WORK TO BE COMPLETED: The response must reproduce exactly every line of the material below holding the word "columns".

━━━━━━━━━━━━━━━━━━━━

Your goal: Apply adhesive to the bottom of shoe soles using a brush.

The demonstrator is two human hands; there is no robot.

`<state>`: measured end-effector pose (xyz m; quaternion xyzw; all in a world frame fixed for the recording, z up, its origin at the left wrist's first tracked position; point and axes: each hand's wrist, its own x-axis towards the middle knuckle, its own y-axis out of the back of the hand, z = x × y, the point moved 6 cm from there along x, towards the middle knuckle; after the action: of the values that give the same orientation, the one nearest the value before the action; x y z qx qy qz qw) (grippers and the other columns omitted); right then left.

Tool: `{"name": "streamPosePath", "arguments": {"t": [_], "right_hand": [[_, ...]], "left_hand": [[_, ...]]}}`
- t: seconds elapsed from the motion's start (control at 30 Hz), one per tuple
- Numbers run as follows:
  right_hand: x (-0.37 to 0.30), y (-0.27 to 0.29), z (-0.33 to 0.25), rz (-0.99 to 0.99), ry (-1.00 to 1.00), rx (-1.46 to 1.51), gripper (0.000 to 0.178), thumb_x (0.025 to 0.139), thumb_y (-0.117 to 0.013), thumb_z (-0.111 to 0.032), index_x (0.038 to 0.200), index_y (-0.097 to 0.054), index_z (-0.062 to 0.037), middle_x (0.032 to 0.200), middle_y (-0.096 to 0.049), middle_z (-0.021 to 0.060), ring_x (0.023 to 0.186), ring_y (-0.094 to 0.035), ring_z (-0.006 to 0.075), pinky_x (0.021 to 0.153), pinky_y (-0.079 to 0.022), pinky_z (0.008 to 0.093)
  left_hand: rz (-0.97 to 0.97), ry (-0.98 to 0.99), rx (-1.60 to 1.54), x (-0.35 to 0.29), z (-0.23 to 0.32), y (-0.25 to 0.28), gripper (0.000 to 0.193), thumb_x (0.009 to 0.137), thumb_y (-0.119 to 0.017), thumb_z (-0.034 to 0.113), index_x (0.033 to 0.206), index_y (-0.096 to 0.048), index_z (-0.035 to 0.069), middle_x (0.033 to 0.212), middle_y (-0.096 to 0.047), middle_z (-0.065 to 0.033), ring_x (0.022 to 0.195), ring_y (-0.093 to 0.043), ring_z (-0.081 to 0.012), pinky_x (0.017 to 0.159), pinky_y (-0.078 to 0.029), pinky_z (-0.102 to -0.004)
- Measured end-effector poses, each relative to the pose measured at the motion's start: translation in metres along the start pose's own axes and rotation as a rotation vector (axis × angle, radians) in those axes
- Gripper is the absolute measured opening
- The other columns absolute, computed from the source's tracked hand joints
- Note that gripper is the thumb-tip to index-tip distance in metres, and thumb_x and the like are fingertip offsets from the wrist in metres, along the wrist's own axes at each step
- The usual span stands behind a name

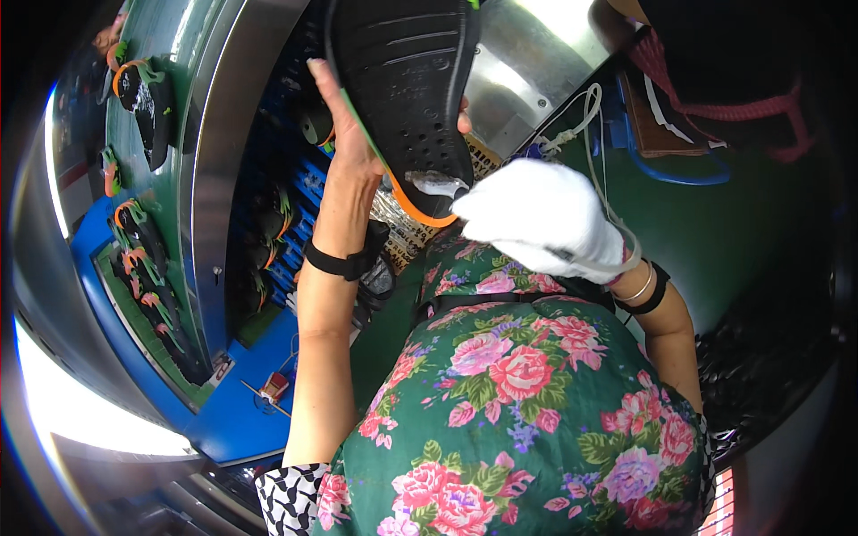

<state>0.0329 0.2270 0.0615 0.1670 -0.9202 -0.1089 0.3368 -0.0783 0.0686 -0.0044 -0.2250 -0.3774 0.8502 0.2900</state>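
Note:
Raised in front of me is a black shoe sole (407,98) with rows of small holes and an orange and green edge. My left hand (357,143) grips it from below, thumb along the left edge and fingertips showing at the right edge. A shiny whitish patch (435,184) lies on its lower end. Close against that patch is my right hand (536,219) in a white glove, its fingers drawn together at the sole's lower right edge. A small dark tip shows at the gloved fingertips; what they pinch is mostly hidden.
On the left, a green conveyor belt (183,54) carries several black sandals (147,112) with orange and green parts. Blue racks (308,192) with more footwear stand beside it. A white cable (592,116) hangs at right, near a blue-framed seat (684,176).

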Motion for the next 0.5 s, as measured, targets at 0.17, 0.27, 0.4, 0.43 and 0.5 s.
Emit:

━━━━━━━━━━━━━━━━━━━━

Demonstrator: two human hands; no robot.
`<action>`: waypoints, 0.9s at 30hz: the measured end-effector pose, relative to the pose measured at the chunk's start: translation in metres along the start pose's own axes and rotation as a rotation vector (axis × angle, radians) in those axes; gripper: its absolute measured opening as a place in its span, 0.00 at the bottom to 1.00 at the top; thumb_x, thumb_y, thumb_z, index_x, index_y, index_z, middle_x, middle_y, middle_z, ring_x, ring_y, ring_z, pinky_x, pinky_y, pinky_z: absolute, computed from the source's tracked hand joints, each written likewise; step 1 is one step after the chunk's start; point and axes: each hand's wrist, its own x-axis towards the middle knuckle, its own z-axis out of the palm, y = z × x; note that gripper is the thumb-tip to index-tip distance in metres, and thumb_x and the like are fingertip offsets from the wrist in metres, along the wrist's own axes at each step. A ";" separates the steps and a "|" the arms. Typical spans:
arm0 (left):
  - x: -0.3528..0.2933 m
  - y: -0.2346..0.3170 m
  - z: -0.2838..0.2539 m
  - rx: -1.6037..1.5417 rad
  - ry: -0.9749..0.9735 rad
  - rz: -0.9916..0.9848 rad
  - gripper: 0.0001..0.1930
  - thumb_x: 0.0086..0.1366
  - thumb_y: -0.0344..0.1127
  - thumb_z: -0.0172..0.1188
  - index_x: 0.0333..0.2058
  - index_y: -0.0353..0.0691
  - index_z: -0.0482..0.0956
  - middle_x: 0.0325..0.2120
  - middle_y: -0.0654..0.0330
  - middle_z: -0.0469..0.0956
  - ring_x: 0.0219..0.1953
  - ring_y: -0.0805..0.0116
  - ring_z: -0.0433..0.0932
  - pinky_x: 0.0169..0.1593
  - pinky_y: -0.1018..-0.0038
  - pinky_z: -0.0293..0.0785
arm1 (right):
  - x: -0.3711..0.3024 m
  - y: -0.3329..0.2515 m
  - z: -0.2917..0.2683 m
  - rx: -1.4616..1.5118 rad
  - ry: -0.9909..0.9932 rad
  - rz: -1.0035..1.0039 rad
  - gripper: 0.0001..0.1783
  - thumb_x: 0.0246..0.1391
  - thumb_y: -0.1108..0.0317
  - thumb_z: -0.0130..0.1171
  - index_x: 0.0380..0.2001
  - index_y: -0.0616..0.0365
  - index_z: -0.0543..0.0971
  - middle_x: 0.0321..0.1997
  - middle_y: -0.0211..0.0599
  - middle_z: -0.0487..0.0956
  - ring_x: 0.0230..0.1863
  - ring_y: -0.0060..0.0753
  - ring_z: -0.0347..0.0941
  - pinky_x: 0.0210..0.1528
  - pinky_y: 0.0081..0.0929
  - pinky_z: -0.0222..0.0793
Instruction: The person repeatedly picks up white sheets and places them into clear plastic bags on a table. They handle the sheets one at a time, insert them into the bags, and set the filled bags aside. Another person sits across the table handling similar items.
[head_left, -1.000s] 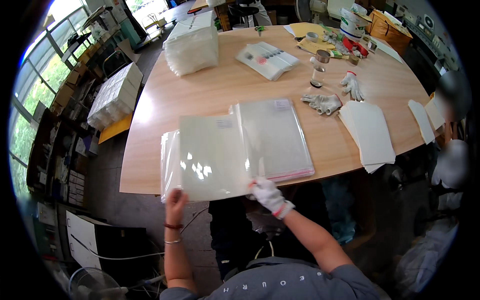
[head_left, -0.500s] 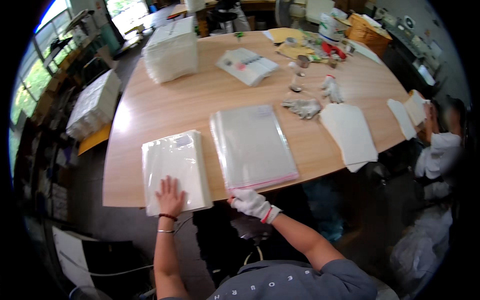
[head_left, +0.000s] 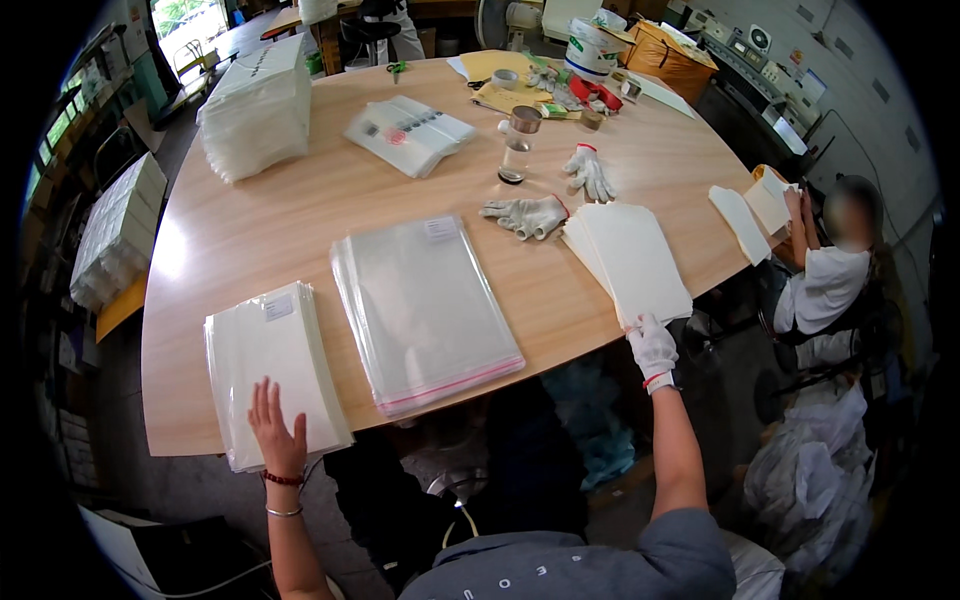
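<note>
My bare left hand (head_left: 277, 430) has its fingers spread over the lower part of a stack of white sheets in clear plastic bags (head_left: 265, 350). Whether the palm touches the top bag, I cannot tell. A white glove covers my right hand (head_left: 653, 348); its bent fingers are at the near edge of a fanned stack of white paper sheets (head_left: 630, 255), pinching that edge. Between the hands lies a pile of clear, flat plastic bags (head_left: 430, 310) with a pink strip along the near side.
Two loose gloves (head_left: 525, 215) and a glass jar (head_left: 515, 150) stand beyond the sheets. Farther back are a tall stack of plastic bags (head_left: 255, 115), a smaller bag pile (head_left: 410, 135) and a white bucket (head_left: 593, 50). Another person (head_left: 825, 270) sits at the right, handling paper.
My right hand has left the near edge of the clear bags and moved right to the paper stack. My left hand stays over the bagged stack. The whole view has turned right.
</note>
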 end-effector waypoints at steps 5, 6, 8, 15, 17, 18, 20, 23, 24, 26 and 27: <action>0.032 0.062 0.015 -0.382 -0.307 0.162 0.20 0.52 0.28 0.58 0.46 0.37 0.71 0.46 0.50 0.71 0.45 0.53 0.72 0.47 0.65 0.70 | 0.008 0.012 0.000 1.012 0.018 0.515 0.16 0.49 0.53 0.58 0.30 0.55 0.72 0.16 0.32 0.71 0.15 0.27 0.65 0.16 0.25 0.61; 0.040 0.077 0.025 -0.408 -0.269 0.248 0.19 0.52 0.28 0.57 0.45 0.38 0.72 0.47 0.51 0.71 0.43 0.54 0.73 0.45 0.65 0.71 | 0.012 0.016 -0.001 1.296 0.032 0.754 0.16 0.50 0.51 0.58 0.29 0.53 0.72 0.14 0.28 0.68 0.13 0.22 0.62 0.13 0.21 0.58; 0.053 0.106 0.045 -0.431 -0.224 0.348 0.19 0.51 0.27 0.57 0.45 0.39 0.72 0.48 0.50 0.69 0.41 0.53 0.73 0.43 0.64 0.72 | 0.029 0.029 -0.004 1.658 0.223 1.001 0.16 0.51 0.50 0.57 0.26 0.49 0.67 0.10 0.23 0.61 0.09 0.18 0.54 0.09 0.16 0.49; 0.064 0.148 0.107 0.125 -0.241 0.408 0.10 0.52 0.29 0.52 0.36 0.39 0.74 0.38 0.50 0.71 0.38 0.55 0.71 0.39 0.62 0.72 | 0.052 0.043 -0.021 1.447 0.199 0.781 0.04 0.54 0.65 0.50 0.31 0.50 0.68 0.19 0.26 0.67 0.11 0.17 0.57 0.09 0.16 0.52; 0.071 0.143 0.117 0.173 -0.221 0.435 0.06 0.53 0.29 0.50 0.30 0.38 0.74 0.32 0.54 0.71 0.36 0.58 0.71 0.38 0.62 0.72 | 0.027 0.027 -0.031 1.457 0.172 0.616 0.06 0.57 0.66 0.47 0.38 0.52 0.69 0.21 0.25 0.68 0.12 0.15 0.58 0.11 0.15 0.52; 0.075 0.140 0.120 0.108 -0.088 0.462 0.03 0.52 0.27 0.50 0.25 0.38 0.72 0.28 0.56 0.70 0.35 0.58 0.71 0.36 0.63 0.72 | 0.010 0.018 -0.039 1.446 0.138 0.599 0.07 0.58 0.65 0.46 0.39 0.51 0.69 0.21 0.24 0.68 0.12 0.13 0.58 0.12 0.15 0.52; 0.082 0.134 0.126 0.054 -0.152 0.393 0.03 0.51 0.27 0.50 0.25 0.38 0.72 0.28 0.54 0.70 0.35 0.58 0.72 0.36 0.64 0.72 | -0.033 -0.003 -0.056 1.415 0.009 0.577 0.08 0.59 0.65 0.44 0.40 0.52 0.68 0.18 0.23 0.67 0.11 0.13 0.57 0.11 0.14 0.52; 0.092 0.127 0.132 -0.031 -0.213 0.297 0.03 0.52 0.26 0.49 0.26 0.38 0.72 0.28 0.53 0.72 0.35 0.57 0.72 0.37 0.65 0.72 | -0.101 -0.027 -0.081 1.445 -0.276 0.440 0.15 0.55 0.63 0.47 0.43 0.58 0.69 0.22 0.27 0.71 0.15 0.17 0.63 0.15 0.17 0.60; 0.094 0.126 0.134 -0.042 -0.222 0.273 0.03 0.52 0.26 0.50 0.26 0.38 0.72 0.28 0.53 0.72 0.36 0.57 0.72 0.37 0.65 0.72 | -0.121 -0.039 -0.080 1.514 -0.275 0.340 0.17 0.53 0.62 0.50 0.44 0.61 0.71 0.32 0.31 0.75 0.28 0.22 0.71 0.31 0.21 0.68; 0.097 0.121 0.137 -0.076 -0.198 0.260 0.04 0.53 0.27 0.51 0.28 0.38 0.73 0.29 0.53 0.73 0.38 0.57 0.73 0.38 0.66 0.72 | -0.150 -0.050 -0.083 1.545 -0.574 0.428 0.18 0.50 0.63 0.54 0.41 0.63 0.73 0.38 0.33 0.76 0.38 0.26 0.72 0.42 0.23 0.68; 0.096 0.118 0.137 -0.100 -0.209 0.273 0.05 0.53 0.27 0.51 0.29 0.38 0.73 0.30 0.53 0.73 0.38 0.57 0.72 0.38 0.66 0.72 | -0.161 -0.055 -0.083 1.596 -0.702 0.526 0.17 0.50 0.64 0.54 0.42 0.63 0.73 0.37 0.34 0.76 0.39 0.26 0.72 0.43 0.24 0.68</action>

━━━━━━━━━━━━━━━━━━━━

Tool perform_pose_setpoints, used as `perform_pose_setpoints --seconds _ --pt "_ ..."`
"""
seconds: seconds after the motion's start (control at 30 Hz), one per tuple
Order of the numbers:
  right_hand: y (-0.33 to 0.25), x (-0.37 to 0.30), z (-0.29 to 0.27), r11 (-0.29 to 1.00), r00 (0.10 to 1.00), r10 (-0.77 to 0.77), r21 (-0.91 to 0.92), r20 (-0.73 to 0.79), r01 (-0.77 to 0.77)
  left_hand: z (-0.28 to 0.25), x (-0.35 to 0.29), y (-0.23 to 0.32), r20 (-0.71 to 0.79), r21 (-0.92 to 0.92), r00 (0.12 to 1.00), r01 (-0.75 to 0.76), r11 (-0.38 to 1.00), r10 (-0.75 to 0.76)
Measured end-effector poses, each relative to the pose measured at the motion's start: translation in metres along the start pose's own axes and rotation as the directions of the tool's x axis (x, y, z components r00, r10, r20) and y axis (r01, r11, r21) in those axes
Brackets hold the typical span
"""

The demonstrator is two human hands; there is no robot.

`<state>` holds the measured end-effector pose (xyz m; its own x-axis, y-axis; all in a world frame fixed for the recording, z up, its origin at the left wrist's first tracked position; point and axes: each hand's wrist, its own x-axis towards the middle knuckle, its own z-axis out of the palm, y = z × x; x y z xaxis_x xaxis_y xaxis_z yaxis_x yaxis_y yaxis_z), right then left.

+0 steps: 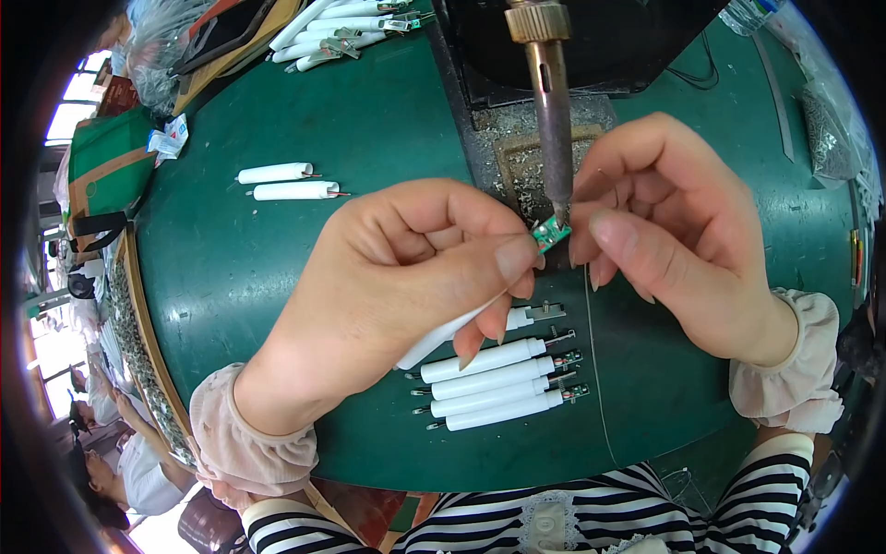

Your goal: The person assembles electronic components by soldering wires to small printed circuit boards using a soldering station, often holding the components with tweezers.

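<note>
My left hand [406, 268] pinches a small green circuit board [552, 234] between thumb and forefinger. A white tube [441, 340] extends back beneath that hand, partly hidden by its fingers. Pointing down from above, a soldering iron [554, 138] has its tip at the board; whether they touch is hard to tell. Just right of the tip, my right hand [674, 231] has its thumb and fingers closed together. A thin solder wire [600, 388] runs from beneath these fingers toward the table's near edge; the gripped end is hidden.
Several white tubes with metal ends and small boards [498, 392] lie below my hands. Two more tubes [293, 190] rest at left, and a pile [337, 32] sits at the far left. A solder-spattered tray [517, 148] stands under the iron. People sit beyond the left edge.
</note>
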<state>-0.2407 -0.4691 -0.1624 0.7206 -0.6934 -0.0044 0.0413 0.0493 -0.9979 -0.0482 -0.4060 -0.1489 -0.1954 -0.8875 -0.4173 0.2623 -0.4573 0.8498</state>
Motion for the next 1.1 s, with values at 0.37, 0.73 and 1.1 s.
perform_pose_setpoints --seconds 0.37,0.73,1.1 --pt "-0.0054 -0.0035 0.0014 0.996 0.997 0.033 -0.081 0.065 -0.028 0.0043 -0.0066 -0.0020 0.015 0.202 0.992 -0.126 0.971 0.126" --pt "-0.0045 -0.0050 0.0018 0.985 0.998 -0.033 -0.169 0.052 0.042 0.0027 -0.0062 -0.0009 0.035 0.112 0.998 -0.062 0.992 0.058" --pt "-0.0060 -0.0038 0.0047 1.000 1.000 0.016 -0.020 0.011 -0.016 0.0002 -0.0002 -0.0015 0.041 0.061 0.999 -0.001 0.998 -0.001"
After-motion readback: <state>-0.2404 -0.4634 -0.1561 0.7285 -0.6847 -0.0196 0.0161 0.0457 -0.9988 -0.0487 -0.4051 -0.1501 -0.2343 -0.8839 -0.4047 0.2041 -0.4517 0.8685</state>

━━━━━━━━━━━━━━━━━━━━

SOLUTION TO THIS EXERCISE:
`<state>`: measured end-effector pose (xyz m; quaternion xyzw; all in a world frame fixed for the recording, z up, its origin at the left wrist's first tracked position; point and axes: each hand's wrist, its own x-axis towards the middle knuckle, its own y-axis out of the back of the hand, z = x × y, the point moved 6 cm from there along x, towards the middle knuckle; after the action: of the values that give the same orientation, the one nearest the value before the action; x y z qx qy qz qw) (grippers and the other columns omitted); right then left.
- The other columns absolute, computed from the source's tracked hand joints

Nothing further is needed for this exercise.